• TASK BRIEF:
Could you set down exactly the lines in the records below between the line holding "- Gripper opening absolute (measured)" and the line holding "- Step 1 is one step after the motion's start", inclusive?

Recorded data
****
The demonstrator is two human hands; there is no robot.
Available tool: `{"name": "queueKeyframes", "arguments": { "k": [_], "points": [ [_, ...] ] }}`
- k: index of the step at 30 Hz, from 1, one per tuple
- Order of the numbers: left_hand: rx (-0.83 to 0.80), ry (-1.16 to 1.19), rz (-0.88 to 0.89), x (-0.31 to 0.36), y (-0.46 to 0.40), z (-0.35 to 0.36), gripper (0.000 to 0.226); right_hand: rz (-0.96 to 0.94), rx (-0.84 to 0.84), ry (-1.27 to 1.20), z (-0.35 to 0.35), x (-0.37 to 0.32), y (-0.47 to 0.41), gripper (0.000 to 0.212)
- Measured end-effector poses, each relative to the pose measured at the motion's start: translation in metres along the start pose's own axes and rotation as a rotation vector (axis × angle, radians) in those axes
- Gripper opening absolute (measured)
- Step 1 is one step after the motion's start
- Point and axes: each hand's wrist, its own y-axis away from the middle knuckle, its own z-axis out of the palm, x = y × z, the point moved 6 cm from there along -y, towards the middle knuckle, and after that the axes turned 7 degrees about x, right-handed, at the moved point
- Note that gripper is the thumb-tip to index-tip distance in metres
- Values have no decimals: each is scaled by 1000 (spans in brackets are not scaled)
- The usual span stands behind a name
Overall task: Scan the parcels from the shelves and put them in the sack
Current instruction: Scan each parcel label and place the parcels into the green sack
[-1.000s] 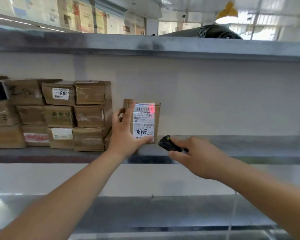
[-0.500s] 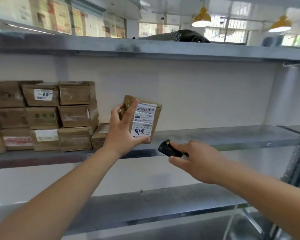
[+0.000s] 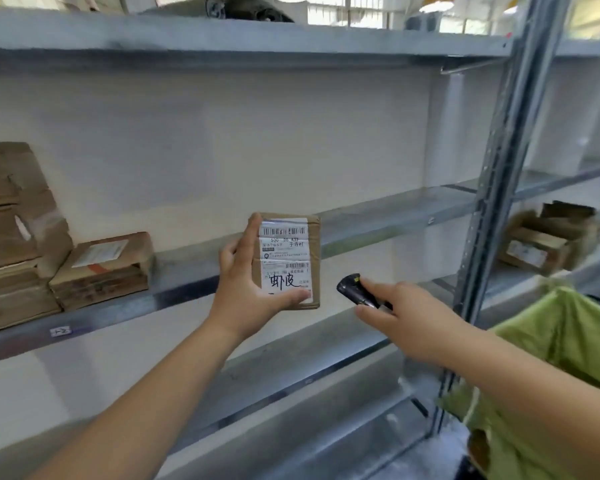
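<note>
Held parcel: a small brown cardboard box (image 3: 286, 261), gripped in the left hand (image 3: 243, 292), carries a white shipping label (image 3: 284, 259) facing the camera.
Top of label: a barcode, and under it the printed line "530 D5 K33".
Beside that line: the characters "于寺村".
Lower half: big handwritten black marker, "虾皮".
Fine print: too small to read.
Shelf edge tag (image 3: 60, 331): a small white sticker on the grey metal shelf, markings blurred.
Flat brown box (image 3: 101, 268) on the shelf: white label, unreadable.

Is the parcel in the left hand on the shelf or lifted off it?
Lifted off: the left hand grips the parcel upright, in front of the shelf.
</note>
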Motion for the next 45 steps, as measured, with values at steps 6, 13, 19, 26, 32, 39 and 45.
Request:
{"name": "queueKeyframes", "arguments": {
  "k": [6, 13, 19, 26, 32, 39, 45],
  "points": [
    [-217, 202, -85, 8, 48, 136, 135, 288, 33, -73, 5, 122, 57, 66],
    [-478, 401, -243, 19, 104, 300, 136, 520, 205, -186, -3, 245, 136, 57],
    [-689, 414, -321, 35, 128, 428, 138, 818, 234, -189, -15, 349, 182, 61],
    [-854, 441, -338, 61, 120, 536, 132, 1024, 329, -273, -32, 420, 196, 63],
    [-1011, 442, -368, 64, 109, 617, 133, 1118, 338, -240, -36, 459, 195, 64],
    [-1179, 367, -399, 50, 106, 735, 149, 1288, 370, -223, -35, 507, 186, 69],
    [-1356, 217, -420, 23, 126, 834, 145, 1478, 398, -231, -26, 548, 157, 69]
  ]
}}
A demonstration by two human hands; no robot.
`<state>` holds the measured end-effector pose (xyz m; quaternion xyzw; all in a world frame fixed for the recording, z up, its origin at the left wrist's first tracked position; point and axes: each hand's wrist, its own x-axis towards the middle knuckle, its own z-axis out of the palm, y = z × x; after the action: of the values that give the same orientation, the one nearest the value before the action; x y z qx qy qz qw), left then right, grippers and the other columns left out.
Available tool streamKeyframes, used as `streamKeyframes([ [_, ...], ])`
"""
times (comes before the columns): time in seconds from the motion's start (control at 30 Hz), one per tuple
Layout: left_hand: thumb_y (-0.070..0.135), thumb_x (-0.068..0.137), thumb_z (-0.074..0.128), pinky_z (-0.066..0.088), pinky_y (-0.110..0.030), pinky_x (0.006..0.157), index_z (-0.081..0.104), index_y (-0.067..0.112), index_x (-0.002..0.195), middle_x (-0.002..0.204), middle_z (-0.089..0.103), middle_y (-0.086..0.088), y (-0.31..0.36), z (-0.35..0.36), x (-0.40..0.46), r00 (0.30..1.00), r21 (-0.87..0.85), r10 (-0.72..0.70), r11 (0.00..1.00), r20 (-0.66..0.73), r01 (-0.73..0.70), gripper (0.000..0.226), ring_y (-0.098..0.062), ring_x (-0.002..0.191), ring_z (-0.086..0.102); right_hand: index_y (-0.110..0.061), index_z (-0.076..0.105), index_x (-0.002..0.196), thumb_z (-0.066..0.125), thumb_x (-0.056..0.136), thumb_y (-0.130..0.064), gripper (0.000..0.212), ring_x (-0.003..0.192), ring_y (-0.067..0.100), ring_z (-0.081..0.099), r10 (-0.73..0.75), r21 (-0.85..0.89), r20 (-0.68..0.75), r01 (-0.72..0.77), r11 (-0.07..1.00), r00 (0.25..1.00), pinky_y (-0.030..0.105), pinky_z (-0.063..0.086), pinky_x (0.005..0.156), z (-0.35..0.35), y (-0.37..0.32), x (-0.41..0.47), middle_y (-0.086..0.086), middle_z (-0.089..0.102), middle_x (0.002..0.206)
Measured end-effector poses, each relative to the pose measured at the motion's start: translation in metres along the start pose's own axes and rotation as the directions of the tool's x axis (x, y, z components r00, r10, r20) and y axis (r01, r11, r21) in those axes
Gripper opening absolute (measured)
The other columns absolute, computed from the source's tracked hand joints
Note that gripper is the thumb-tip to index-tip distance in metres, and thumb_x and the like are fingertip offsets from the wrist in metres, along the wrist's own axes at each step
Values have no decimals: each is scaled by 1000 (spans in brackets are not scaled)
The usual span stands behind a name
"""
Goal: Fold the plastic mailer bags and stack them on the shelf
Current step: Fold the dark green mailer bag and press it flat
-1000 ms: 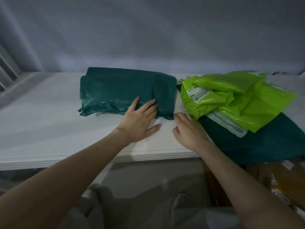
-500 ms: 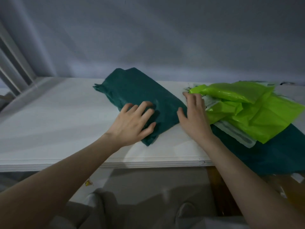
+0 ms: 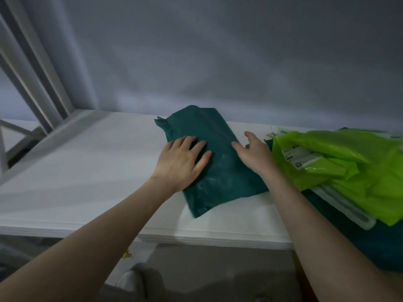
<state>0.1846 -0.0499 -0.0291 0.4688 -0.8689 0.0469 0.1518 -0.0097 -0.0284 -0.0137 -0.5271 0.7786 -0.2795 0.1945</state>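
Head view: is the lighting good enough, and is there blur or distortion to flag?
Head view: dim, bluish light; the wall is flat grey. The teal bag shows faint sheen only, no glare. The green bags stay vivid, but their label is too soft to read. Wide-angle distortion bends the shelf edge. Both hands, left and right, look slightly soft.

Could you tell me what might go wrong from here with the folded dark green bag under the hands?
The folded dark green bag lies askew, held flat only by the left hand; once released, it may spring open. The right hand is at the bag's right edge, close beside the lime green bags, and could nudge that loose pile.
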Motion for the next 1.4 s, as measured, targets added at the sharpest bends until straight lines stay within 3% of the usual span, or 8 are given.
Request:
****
• ANSWER TO THE EXERCISE:
- Gripper opening absolute (measured)
- Step 1 is one step after the motion's start

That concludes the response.